### Work task
Every line of the listing must be reproduced as it stands. Leave the images behind.

┏━━

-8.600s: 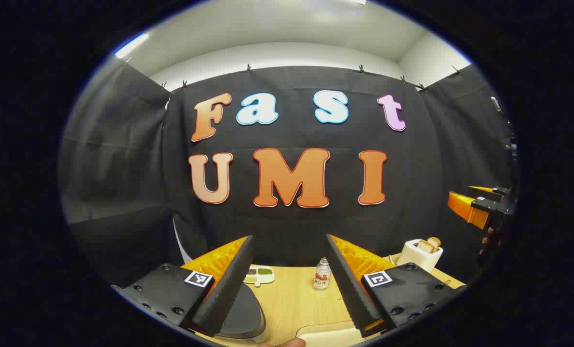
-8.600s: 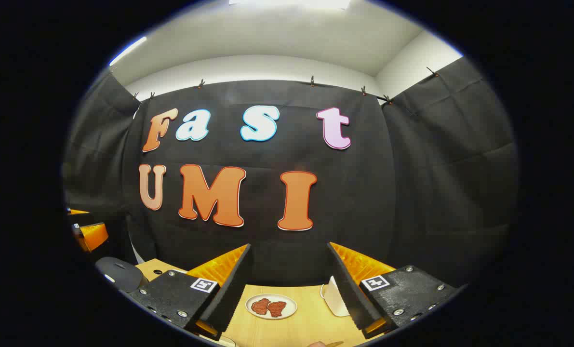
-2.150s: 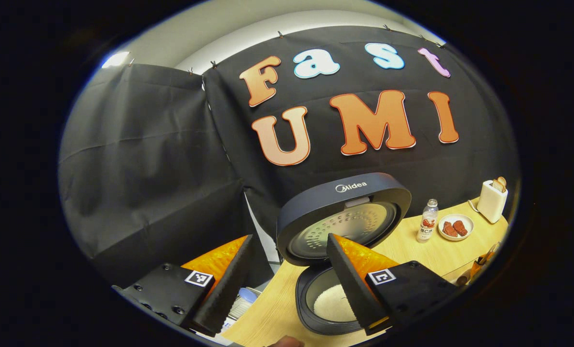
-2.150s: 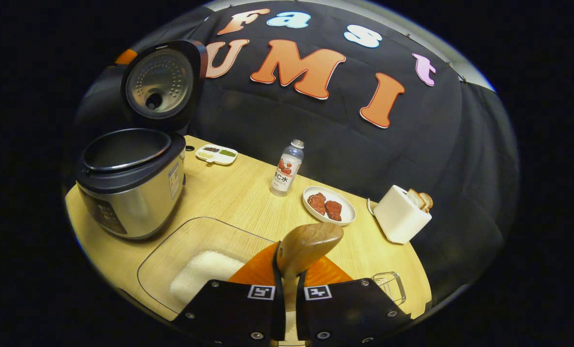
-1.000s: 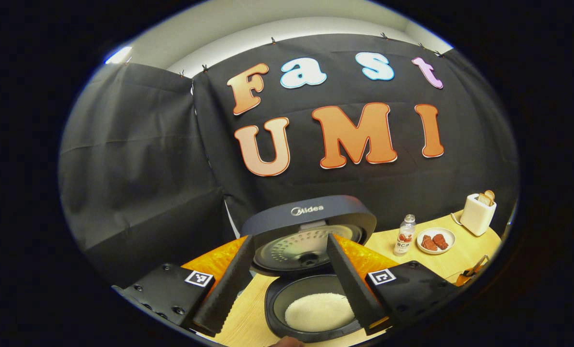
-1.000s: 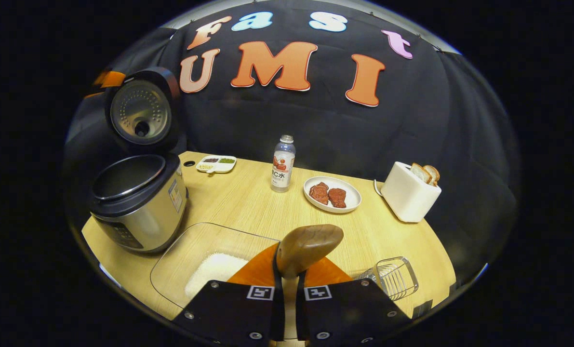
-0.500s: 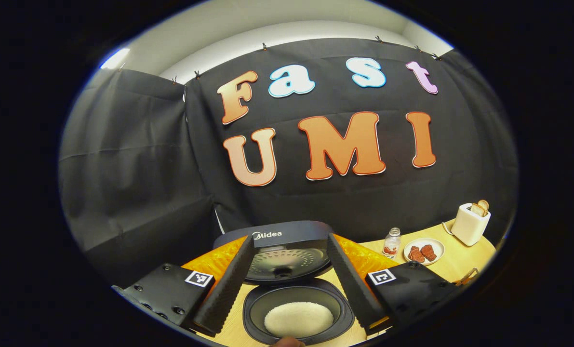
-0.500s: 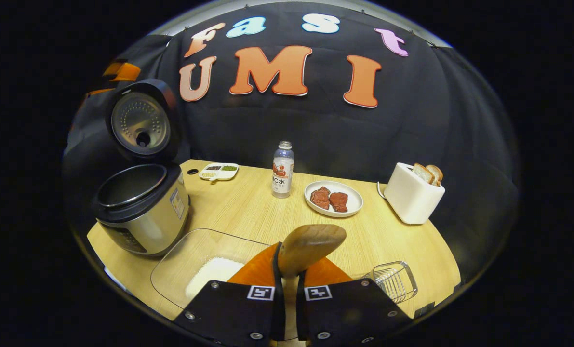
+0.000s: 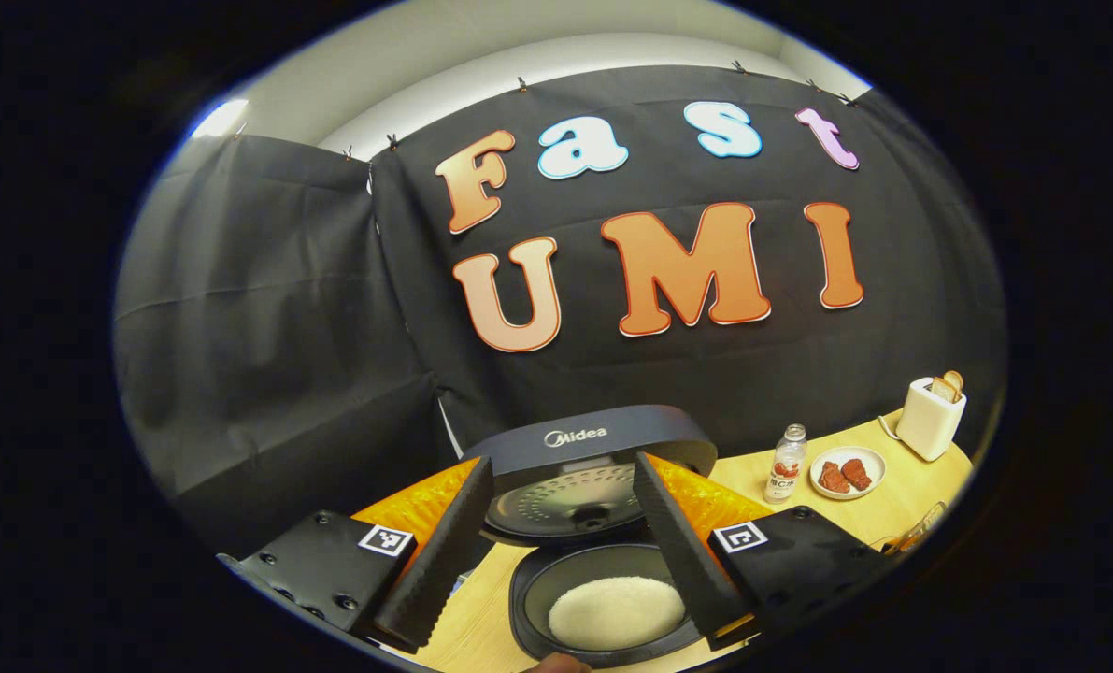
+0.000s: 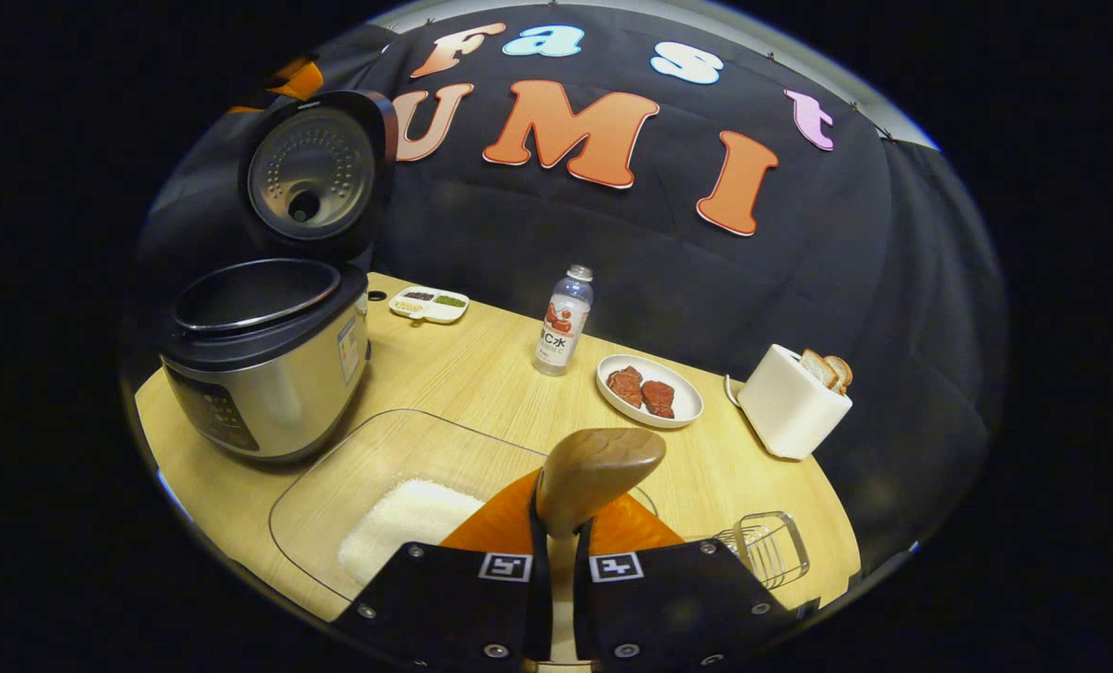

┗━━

### Response
-8.600s: 
-8.600s: 
-2.150s: 
-2.150s: 
-1.000s: 
-1.000s: 
-0.500s: 
-0.500s: 
+0.000s: 
+0.000s: 

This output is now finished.